§ **What this task involves**
Using the data below, show every line where the word "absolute" occurs.

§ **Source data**
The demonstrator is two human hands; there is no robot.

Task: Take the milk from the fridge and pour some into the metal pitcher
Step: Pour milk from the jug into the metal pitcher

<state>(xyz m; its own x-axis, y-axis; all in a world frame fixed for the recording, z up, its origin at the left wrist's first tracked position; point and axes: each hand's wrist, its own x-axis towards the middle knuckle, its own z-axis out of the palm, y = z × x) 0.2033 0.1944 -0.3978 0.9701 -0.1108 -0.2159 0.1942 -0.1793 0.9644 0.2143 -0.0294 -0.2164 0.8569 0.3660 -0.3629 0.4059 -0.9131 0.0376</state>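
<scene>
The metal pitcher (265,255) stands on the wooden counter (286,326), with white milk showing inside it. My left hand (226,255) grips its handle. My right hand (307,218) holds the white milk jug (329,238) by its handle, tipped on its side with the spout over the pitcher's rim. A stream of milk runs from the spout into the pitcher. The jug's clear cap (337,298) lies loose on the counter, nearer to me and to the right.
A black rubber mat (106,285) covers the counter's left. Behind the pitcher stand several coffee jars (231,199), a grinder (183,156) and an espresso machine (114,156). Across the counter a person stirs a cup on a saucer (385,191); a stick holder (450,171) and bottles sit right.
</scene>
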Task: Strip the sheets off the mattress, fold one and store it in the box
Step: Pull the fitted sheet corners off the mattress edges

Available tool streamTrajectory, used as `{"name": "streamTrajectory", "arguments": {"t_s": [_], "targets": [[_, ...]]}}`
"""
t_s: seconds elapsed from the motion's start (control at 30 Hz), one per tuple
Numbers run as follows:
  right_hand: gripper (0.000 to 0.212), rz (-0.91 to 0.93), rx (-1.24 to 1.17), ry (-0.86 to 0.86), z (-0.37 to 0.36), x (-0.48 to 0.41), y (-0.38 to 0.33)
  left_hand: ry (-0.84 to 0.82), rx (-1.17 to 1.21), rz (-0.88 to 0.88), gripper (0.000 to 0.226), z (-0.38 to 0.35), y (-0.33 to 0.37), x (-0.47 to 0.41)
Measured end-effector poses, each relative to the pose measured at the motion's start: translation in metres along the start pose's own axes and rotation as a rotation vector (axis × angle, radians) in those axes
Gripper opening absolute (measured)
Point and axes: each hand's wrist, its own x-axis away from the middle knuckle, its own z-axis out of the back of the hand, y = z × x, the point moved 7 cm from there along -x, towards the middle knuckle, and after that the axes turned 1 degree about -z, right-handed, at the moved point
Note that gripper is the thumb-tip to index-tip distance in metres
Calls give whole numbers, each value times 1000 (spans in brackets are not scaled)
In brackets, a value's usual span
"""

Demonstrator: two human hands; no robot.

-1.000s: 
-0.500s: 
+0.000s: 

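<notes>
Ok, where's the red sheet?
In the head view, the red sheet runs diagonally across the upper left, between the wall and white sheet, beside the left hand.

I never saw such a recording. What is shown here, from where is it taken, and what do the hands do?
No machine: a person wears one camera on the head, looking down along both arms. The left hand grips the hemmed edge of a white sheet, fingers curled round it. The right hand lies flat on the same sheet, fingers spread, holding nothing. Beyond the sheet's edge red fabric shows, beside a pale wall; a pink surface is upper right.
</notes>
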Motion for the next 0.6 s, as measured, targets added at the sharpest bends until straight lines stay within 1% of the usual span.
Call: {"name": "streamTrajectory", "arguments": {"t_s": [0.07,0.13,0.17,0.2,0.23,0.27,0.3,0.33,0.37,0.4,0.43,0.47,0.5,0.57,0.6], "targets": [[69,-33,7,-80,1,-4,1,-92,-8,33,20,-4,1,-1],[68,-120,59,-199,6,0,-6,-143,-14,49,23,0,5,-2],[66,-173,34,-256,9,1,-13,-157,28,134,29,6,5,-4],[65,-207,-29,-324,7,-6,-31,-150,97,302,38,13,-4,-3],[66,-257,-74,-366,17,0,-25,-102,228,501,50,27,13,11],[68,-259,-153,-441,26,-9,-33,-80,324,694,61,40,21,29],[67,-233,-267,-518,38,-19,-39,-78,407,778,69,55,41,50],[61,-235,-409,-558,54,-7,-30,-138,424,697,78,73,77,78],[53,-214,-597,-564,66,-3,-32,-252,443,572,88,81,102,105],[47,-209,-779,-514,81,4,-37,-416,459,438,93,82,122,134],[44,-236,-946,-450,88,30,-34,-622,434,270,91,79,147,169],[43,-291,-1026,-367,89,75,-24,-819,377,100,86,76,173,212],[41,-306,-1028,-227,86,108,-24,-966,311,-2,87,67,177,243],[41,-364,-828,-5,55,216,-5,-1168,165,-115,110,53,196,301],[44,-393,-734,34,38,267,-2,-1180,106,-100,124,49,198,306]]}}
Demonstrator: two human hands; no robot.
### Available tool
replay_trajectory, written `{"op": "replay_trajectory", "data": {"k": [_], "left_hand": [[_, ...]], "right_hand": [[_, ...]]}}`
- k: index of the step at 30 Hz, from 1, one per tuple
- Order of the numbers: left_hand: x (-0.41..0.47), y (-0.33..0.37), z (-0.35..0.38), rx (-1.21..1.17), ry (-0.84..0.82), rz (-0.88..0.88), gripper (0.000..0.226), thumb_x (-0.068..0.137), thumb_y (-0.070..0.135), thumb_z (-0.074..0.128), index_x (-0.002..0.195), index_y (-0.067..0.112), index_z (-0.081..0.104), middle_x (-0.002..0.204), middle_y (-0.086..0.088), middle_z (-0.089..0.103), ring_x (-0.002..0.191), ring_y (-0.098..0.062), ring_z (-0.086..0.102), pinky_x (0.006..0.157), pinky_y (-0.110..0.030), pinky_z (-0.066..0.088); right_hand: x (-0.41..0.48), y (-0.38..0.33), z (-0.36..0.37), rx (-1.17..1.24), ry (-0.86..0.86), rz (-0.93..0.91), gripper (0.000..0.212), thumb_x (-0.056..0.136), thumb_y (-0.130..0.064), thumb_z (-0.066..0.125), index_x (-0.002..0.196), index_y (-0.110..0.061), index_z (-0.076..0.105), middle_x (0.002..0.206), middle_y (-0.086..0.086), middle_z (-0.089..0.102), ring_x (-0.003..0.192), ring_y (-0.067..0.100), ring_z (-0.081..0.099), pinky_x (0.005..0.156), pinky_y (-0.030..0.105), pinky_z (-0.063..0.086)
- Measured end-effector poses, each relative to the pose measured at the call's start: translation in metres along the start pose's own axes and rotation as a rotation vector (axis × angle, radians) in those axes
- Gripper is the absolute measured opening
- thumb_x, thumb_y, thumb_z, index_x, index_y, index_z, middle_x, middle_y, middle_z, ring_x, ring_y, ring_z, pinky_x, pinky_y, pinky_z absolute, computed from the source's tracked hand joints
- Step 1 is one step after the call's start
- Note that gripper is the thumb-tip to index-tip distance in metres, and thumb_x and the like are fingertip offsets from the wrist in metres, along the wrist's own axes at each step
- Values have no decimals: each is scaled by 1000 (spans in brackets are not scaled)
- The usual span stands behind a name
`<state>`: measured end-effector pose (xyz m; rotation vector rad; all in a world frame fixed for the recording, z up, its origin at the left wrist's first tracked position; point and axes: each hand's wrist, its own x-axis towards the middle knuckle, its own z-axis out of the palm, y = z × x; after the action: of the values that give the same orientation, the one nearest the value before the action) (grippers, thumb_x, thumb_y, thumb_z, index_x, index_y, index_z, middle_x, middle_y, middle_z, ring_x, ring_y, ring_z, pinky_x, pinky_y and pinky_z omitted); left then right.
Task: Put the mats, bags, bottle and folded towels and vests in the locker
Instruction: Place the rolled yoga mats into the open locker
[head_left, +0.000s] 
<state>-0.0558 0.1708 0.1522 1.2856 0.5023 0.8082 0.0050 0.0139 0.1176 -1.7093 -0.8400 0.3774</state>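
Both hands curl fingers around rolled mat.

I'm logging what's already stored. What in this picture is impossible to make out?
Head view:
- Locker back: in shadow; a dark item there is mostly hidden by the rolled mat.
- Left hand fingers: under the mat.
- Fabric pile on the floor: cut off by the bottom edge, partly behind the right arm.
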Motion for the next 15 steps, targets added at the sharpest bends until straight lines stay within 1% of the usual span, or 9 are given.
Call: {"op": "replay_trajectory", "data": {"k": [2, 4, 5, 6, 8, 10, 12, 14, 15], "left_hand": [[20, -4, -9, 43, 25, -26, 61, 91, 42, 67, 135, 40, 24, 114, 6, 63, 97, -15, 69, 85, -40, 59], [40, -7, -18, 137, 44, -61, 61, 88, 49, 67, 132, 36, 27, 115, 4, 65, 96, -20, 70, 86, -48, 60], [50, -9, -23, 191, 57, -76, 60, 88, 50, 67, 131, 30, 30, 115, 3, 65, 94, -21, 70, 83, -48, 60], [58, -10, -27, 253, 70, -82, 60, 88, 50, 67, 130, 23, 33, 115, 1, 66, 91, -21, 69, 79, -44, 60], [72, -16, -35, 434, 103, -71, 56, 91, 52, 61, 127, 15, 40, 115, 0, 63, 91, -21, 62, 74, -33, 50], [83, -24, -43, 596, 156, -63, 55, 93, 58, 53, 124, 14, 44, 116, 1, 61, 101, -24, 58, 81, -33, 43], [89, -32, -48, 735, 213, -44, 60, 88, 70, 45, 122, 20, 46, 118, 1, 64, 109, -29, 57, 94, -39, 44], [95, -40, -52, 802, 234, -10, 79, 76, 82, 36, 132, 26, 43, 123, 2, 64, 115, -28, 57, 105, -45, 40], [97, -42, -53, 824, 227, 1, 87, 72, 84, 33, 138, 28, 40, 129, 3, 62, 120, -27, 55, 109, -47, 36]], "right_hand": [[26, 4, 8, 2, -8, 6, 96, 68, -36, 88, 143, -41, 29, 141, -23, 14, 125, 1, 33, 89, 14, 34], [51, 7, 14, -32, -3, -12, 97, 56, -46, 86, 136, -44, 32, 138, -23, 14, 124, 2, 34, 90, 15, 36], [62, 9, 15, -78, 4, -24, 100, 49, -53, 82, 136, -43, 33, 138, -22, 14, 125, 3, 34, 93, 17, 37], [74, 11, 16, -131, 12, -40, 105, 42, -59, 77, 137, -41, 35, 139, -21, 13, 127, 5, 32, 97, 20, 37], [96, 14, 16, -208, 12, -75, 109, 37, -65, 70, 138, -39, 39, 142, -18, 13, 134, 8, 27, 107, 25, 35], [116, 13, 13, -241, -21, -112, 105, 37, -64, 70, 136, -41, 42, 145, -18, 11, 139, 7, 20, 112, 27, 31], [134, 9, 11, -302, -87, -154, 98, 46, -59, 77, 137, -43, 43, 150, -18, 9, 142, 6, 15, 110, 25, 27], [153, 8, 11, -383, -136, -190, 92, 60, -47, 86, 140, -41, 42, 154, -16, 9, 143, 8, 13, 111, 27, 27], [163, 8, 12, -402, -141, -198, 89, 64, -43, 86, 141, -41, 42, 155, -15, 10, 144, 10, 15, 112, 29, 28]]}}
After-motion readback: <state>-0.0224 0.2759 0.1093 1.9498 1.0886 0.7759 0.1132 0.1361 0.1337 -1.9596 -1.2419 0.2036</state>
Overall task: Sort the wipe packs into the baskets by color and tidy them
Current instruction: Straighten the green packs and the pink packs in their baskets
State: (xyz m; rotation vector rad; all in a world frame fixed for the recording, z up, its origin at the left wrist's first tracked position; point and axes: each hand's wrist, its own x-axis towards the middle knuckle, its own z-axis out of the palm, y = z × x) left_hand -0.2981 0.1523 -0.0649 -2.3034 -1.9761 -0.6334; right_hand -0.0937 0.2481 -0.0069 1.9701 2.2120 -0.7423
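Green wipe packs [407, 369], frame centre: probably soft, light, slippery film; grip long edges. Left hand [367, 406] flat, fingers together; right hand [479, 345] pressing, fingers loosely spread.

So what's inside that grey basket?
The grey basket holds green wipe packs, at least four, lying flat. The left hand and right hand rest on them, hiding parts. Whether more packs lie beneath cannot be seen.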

§ **Solution for this task**
Gripper opening absolute (measured)
- Gripper is the absolute measured opening
- thumb_x, thumb_y, thumb_z, index_x, index_y, index_z, middle_x, middle_y, middle_z, ring_x, ring_y, ring_z, pinky_x, pinky_y, pinky_z absolute, computed from the source's tracked hand joints

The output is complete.